### COLLECTED DATA:
[Start of Attachment]

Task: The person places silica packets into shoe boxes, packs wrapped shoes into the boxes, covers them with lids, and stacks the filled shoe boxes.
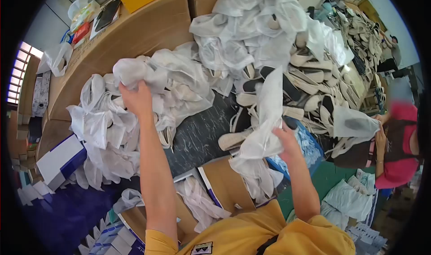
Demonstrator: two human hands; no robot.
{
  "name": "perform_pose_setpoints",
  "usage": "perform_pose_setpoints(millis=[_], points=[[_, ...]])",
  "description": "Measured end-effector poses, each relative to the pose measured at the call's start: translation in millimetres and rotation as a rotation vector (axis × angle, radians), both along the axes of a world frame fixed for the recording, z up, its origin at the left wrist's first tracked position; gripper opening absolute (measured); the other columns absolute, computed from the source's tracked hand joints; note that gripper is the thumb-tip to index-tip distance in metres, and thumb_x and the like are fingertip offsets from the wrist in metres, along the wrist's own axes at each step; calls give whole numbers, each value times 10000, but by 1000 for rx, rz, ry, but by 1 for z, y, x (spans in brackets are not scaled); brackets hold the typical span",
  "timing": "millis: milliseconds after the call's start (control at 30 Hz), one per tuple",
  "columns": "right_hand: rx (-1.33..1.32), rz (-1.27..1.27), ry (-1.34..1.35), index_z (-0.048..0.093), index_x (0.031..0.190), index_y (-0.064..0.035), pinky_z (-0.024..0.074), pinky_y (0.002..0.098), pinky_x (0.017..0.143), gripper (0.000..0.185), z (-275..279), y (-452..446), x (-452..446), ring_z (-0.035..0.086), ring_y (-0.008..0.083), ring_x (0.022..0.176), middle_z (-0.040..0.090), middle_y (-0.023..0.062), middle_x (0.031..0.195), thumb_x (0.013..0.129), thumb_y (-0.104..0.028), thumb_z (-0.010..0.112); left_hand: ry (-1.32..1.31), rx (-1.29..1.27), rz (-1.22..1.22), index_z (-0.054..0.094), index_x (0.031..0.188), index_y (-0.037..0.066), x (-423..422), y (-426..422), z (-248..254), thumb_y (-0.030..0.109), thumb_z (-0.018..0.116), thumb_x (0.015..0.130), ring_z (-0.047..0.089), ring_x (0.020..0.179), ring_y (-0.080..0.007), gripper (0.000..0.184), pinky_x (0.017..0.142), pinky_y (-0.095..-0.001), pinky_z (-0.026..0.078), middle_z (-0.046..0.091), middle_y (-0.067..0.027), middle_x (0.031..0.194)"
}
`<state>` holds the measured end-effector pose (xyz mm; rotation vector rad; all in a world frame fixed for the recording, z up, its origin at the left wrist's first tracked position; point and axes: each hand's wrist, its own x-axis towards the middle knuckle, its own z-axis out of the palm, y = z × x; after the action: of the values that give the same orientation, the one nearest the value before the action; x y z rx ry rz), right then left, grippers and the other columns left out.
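Observation:
My left hand (137, 99) is closed on a white wrapped bundle (139, 73) over the heap of wrapped items at the left. Toward the right, my right hand (287, 140) grips a limp white bag (269, 116) that hangs over the dark tabletop (197, 136). Whether the bag contains anything, I cannot tell. Just below it, an open cardboard box (224, 183) holds more white wrapping. A blue crate (314, 149) with pale blue-white packets lies beside my right hand.
Loose shoes (314, 78) are piled at the centre right. More wrapped items (251, 26) rise behind. A co-worker in a pink top (402, 143) holds a white bag (354, 122) at the right. A white and blue box (63, 161) stands at the left.

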<state>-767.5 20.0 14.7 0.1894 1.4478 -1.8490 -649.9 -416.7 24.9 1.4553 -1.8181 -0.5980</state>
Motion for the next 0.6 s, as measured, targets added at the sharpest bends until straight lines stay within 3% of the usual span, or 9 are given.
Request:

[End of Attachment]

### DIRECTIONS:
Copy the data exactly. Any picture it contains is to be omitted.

### YOUR RESPONSE:
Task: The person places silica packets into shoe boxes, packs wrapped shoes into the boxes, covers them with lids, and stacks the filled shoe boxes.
Demonstrator: two human hands; no robot.
{
  "name": "perform_pose_setpoints",
  "usage": "perform_pose_setpoints(millis=[_], points=[[_, ...]])",
  "description": "Measured end-effector poses, each relative to the pose measured at the call's start: translation in millimetres and rotation as a rotation vector (axis × angle, radians), both along the axes of a world frame fixed for the recording, z up, its origin at the left wrist's first tracked position; gripper opening absolute (measured); the other columns absolute, computed from the source's tracked hand joints; note that gripper is the thumb-tip to index-tip distance in metres, and thumb_x and the like are fingertip offsets from the wrist in metres, along the wrist's own axes at each step; calls give whole numbers, each value times 10000, but by 1000 for rx, rz, ry, but by 1 for z, y, x (spans in brackets are not scaled); brackets hold the typical span",
  "timing": "millis: milliseconds after the call's start (control at 30 Hz), one per tuple",
  "columns": "right_hand: rx (-1.33..1.32), rz (-1.27..1.27), ry (-1.34..1.35), index_z (-0.048..0.093), index_x (0.031..0.190), index_y (-0.064..0.035), pinky_z (-0.024..0.074), pinky_y (0.002..0.098), pinky_x (0.017..0.143), gripper (0.000..0.185), z (-275..279), y (-452..446), x (-452..446), ring_z (-0.035..0.086), ring_y (-0.008..0.083), ring_x (0.022..0.176), middle_z (-0.040..0.090), middle_y (-0.023..0.062), middle_x (0.031..0.195), thumb_x (0.013..0.129), thumb_y (-0.104..0.028), thumb_z (-0.010..0.112); left_hand: ry (-1.32..1.31), rx (-1.29..1.27), rz (-1.22..1.22), index_z (-0.054..0.094), index_x (0.031..0.188), index_y (-0.037..0.066), x (-423..422), y (-426..422), z (-248..254), thumb_y (-0.030..0.109), thumb_z (-0.018..0.116), thumb_x (0.015..0.130), ring_z (-0.047..0.089), ring_x (0.020..0.179), ring_y (-0.080..0.007), gripper (0.000..0.184), pinky_x (0.017..0.142), pinky_y (-0.095..-0.001), pinky_z (-0.026..0.078), middle_z (-0.046..0.091), middle_y (-0.067..0.027), middle_x (0.031..0.194)"
}
`<state>` holds the measured end-effector pose (xyz mm; rotation vector rad; all in a world frame fixed for the recording, z up, its origin at the left wrist's first tracked position; point and axes: each hand's wrist, its own x-axis towards the middle knuckle, its own z-axis out of the palm, y = z × x; after the action: of the values that give the same orientation, the one nearest the value before the action; x y z rx ry rz), right then left, grippers and the other columns left out.
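Observation:
My left hand (137, 99) is closed on a white wrapped bundle (139, 73) over the heap of wrapped items at the left. Toward the right, my right hand (287, 140) grips a limp white bag (269, 116) that hangs over the dark tabletop (197, 136). Whether the bag contains anything, I cannot tell. Just below it, an open cardboard box (224, 183) holds more white wrapping. A blue crate (314, 149) with pale blue-white packets lies beside my right hand.
Loose shoes (314, 78) are piled at the centre right. More wrapped items (251, 26) rise behind. A co-worker in a pink top (402, 143) holds a white bag (354, 122) at the right. A white and blue box (63, 161) stands at the left.
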
<state>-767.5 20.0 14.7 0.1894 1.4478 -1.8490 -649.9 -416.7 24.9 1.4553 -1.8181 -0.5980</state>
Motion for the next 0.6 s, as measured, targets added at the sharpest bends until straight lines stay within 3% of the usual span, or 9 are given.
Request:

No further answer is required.